My biggest fear with MS is having someone take care of me, wearing adult diapers and bathing me. Caring for mom, I am living my worst nightmare. This is the hardest thing I have ever done. This is my mother, my idol, the strongest woman I know. I watch her everyday lose a part of herself.
The first time she didnt recognize me I thought she was kidding. The second time I felt a heartbreak that I can not explain. Only others that go through this can understand the deep pain. That day when she didn’t know it was me, her eyes looked at me, but there was no light in them for me, like I have alwas seen before. Whe was not looking at her daughter–her sunshine. I was just someone. It broke me heart.

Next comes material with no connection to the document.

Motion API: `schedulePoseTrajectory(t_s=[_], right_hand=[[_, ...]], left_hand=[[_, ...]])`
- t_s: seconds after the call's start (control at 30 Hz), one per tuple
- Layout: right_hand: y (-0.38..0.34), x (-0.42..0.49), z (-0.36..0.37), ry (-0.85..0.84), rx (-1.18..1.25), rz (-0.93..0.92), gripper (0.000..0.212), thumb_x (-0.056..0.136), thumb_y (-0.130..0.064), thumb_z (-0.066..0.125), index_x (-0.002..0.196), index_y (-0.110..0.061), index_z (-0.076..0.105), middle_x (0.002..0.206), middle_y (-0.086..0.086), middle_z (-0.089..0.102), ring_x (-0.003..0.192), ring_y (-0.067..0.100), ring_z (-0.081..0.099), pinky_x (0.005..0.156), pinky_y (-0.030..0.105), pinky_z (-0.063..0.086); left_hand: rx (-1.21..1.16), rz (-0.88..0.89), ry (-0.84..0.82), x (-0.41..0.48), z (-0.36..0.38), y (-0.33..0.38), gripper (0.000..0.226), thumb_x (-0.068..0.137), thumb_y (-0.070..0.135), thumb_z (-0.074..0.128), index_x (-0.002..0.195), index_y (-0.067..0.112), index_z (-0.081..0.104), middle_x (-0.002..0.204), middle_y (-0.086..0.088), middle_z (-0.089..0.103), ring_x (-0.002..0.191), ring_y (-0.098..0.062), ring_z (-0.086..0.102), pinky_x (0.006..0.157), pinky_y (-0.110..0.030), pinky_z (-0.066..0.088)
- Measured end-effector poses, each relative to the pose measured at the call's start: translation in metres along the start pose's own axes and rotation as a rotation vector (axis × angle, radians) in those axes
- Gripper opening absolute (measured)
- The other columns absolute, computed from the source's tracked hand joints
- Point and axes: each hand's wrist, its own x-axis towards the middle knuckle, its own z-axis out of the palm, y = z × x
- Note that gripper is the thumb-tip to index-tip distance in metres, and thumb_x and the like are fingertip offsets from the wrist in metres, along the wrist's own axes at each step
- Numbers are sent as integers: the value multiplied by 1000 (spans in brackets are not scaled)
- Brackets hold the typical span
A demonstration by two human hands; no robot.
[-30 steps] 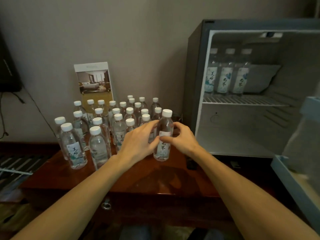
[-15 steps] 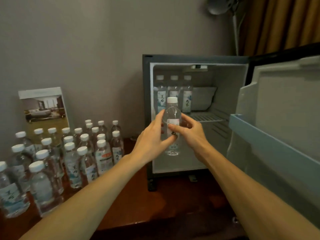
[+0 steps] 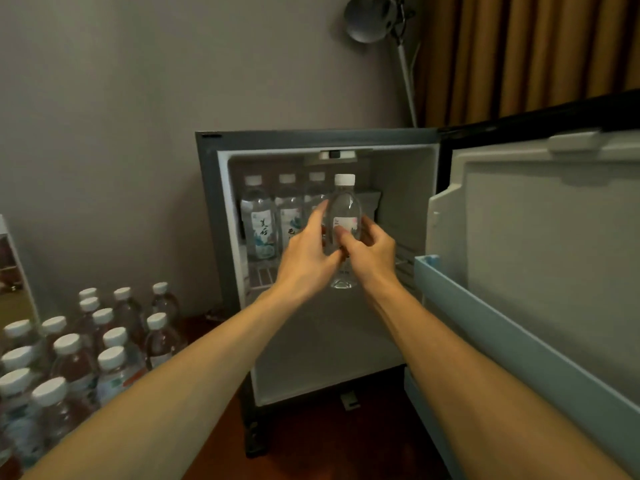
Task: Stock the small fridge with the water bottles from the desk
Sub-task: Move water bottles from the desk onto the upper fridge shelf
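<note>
A clear water bottle point(image 3: 344, 209) with a white cap is held upright between my left hand point(image 3: 306, 259) and my right hand point(image 3: 372, 254), in front of the open small fridge point(image 3: 207, 202). Its base hangs just below the level of the wire shelf point(image 3: 263, 277). Three bottles point(image 3: 259, 223) stand in a row at the back of that shelf, left of the held one. Several more capped bottles point(image 3: 110, 344) stand crowded on the wooden desk point(image 3: 311, 441) at the lower left.
The fridge door point(image 3: 540, 258) is swung wide open on the right, its pale blue door shelf point(image 3: 485, 327) jutting toward me. A framed card point(image 3: 14, 275) leans on the wall at far left. A lamp point(image 3: 374, 17) and brown curtains stand behind the fridge.
Both hands have carried the bottle up and farther into the fridge opening, level with the shelf. The view has shifted right, so the desk bottles sit lower left.
</note>
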Motion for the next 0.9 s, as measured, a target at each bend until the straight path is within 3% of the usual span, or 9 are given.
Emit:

Sometimes now when I am helping her after she has fallen, or changing a dirty adult diaper because she had an accident, I will catch Mike looking at me. Our eyes will meet, and I will wonder if he is thinking, this is going to be his future with me in a few years. Him caring for me and my MS. I think I know he loves me, but why would I put anyone through this? Why would I want him to have to spend his life doing this?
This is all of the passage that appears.